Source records

++++

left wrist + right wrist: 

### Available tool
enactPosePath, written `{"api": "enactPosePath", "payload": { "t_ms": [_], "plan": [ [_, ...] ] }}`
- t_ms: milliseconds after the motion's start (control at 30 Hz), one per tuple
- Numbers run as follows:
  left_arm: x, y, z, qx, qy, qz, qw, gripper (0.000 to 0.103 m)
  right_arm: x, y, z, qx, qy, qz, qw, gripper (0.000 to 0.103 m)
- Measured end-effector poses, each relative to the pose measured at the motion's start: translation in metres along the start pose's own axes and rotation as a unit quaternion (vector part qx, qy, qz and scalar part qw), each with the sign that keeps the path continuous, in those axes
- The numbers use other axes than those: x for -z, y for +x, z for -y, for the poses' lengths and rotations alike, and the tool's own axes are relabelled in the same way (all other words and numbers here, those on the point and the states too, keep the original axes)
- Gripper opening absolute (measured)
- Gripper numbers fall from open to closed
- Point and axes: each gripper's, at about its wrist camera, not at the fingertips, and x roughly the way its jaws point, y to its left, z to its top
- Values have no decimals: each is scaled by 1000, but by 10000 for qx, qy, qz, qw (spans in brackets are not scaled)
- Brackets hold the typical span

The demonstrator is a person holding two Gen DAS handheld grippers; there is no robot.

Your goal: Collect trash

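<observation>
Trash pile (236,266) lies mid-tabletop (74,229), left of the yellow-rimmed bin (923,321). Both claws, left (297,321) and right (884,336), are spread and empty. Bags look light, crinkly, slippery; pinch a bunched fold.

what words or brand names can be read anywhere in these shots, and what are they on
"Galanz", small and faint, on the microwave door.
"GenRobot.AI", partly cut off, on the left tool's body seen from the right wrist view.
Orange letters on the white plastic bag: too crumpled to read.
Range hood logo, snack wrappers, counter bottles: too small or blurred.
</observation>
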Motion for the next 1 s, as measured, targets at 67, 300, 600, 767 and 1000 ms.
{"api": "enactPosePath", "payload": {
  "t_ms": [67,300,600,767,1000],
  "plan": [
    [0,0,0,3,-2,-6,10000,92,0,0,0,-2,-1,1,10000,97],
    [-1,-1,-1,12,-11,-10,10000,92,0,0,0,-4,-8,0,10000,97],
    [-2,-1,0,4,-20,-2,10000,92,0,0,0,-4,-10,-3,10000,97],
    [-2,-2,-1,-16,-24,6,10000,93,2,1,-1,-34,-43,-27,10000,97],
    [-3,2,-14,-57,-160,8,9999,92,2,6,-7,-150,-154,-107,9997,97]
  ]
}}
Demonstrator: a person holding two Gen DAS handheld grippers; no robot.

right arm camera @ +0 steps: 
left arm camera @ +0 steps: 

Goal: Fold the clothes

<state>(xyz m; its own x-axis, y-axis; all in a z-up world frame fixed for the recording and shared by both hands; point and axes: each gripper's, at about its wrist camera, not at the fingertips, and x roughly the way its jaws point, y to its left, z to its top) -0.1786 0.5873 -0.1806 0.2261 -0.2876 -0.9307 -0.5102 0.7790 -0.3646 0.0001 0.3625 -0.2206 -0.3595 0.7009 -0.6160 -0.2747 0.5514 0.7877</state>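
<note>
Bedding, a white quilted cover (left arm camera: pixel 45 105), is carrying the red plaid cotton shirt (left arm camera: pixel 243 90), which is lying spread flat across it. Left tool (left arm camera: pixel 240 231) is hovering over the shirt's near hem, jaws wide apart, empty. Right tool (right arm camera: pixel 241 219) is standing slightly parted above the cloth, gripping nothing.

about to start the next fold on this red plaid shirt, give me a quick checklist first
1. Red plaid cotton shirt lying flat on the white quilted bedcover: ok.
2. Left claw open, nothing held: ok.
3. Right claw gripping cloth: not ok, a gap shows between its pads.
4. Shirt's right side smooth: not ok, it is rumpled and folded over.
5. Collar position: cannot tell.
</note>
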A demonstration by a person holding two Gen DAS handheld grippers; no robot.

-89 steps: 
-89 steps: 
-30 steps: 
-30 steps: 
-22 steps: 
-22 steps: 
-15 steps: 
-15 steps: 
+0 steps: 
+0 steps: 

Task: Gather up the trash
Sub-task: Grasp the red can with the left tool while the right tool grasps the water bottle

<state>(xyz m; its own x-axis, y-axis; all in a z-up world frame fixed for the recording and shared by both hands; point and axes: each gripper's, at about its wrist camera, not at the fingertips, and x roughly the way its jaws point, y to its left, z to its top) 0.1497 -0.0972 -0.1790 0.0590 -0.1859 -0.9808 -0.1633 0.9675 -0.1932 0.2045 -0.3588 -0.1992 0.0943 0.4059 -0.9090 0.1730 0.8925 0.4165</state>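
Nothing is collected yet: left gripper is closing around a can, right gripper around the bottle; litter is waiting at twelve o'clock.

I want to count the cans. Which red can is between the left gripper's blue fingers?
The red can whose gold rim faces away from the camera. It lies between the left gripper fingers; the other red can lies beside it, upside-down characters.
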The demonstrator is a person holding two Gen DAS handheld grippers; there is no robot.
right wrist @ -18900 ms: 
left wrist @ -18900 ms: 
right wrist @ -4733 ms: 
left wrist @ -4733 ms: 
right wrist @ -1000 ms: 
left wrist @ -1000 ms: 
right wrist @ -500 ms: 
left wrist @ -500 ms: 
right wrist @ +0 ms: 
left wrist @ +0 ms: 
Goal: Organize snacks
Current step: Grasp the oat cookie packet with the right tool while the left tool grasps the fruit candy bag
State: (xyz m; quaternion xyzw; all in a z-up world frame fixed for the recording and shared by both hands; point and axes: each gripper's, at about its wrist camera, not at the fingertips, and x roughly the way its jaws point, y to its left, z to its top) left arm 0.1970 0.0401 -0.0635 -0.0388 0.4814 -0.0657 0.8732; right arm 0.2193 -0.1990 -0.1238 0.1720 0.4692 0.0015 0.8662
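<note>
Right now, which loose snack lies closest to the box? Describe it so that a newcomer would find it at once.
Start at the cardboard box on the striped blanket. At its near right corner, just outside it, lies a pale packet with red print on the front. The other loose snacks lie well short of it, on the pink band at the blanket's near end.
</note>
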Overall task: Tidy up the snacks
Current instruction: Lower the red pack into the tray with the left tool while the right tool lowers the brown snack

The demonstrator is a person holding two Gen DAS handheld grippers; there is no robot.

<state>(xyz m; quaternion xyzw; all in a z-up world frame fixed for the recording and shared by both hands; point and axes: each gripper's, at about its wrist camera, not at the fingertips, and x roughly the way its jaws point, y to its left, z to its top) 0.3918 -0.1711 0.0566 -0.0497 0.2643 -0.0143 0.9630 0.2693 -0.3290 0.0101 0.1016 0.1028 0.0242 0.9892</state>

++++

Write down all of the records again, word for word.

left wrist + right wrist: 

### Available tool
enactPosePath, written `{"api": "enactPosePath", "payload": { "t_ms": [_], "plan": [ [_, ...] ] }}`
- t_ms: milliseconds after the motion's start (control at 30 Hz), one per tuple
- Numbers run as follows:
  left_arm: x, y, z, qx, qy, qz, qw, gripper (0.000 to 0.103 m)
  right_arm: x, y, z, qx, qy, qz, qw, gripper (0.000 to 0.103 m)
- Measured end-effector poses, each relative to the pose measured at the motion's start: translation in metres along the start pose's own axes and rotation as a unit quaternion (vector part qx, qy, qz and scalar part qw), each with the sign that keeps the path continuous, in those axes
- The numbers use other axes than those: x for -z, y for +x, z for -y, for the poses' lengths and rotations alike, and the tool's own axes are relabelled in the same way (all other words and numbers here, those on the point and the states too, keep the original axes)
- Gripper opening absolute (measured)
- Gripper numbers fall from open to closed
- Point and axes: each gripper's, at about its wrist camera, not at the fingertips, and x roughly the way its jaws point, y to its left, z to its top
- Values have no decimals: each is scaled by 1000, but by 10000 for qx, qy, qz, qw (spans in brackets are not scaled)
- Brackets hold the typical span

The demonstrator is a person holding two Gen DAS handheld grippers; there is no robot.

Your goal: Collect trash

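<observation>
Trash pile (236,266) lies mid-tabletop (74,229), left of the yellow-rimmed bin (923,321). Both claws, left (297,321) and right (884,336), are spread and empty. Bags look light, crinkly, slippery; pinch a bunched fold.

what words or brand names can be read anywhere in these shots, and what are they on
"Galanz", small and faint, on the microwave door.
"GenRobot.AI", partly cut off, on the left tool's body seen from the right wrist view.
Orange letters on the white plastic bag: too crumpled to read.
Range hood logo, snack wrappers, counter bottles: too small or blurred.
</observation>
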Motion for the next 1 s, as measured, targets at 67, 300, 600, 767 and 1000 ms.
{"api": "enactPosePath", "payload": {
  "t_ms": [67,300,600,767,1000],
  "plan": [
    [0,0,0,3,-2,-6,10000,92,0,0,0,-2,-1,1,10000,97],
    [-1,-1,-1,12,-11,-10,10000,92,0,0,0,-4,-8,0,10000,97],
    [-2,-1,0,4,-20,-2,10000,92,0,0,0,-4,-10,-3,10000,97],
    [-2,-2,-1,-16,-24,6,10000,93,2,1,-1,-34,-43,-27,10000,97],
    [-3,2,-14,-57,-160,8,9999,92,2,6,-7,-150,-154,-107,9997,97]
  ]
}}
Demonstrator: a person holding two Gen DAS handheld grippers; no robot.

right arm camera @ +0 steps: 
left arm camera @ +0 steps: 

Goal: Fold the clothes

<state>(xyz m; its own x-axis, y-axis; all in a z-up world frame fixed for the recording and shared by both hands; point and axes: each gripper's, at about its wrist camera, not at the fingertips, and x roughly the way its jaws point, y to its left, z to its top) -0.1786 0.5873 -0.1806 0.2261 -0.2876 -0.9307 -0.5102 0.7790 -0.3646 0.0001 0.3625 -0.2206 -0.3595 0.7009 -0.6160 -0.2747 0.5514 0.7877</state>
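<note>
Bedding, a white quilted cover (left arm camera: pixel 45 105), is carrying the red plaid cotton shirt (left arm camera: pixel 243 90), which is lying spread flat across it. Left tool (left arm camera: pixel 240 231) is hovering over the shirt's near hem, jaws wide apart, empty. Right tool (right arm camera: pixel 241 219) is standing slightly parted above the cloth, gripping nothing.

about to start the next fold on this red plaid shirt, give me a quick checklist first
1. Red plaid cotton shirt lying flat on the white quilted bedcover: ok.
2. Left claw open, nothing held: ok.
3. Right claw gripping cloth: not ok, a gap shows between its pads.
4. Shirt's right side smooth: not ok, it is rumpled and folded over.
5. Collar position: cannot tell.
</note>
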A demonstration by a person holding two Gen DAS handheld grippers; no robot.

-89 steps: 
-89 steps: 
-30 steps: 
-30 steps: 
-22 steps: 
-22 steps: 
-15 steps: 
-15 steps: 
+0 steps: 
+0 steps: 

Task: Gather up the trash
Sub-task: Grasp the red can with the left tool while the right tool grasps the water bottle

<state>(xyz m; its own x-axis, y-axis; all in a z-up world frame fixed for the recording and shared by both hands; point and axes: each gripper's, at about its wrist camera, not at the fingertips, and x roughly the way its jaws point, y to its left, z to its top) 0.1497 -0.0972 -0.1790 0.0590 -0.1859 -0.9808 -0.1633 0.9675 -0.1932 0.2045 -0.3588 -0.1992 0.0943 0.4059 -0.9090 0.1730 0.8925 0.4165</state>
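Nothing is collected yet: left gripper is closing around a can, right gripper around the bottle; litter is waiting at twelve o'clock.

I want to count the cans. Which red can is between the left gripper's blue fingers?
The red can whose gold rim faces away from the camera. It lies between the left gripper fingers; the other red can lies beside it, upside-down characters.
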The demonstrator is a person holding two Gen DAS handheld grippers; there is no robot.
right wrist @ -18900 ms: 
left wrist @ -18900 ms: 
right wrist @ -4733 ms: 
left wrist @ -4733 ms: 
right wrist @ -1000 ms: 
left wrist @ -1000 ms: 
right wrist @ -500 ms: 
left wrist @ -500 ms: 
right wrist @ +0 ms: 
left wrist @ +0 ms: 
Goal: Organize snacks
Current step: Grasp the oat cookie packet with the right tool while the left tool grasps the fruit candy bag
State: (xyz m; quaternion xyzw; all in a z-up world frame fixed for the recording and shared by both hands; point and axes: each gripper's, at about its wrist camera, not at the fingertips, and x roughly the way its jaws point, y to its left, z to its top) left arm 0.1970 0.0401 -0.0635 -0.0388 0.4814 -0.0657 0.8732; right arm 0.2193 -0.1990 -0.1238 0.1720 0.4692 0.0015 0.8662
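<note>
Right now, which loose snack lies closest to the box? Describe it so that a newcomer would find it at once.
Start at the cardboard box on the striped blanket. At its near right corner, just outside it, lies a pale packet with red print on the front. The other loose snacks lie well short of it, on the pink band at the blanket's near end.
</note>
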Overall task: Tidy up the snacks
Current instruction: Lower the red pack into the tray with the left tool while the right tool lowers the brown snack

The demonstrator is a person holding two Gen DAS handheld grippers; there is no robot.

<state>(xyz m; quaternion xyzw; all in a z-up world frame fixed for the recording and shared by both hands; point and axes: each gripper's, at about its wrist camera, not at the fingertips, and x roughly the way its jaws point, y to its left, z to its top) 0.3918 -0.1711 0.0566 -0.0497 0.2643 -0.0143 0.9630 0.2693 -0.3290 0.0101 0.1016 0.1028 0.0242 0.9892</state>

This exercise is now done.